### Brief
From the line that has "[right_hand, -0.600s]" down to the final line of the listing below, transcribe every line exactly, and only those.
○ ○ ○
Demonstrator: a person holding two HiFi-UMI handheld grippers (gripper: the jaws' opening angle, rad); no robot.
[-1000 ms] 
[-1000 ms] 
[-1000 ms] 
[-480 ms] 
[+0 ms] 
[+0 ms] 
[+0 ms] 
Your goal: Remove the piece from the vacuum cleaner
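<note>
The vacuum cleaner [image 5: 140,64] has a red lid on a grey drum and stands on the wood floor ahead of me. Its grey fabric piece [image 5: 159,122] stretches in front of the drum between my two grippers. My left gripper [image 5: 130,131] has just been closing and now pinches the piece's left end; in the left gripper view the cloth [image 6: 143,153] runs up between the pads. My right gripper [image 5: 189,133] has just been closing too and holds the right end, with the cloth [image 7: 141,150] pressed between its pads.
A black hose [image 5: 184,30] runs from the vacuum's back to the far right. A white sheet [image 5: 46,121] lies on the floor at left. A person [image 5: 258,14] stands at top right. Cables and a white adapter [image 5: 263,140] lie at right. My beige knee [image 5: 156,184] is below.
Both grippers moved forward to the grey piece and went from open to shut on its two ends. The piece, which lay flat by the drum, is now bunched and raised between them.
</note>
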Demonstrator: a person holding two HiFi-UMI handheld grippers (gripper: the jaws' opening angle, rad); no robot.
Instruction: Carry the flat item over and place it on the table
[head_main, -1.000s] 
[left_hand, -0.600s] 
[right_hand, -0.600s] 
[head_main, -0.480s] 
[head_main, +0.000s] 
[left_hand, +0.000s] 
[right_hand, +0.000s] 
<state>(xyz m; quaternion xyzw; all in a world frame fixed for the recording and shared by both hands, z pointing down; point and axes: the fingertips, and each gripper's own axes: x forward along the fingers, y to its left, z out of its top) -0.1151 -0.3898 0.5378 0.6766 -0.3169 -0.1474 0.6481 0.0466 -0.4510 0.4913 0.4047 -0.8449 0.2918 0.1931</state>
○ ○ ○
### Answer box
[right_hand, -0.600s] 
[head_main, -0.480s] 
[head_main, +0.000s] 
[left_hand, +0.000s] 
[right_hand, +0.000s] 
<state>(xyz m; quaternion xyzw; all in a world frame fixed for the recording and shared by both hands, z pointing down; point and axes: the fingertips, and each gripper's own axes: x forward along the fingers, y to its left, z out of its top) -0.1151 -0.3898 0.5378 0.6766 -0.3169 -0.1474 0.6481 0.0466 -0.4510 0.4913 0.4047 -0.8449 0.2918 0.1931</state>

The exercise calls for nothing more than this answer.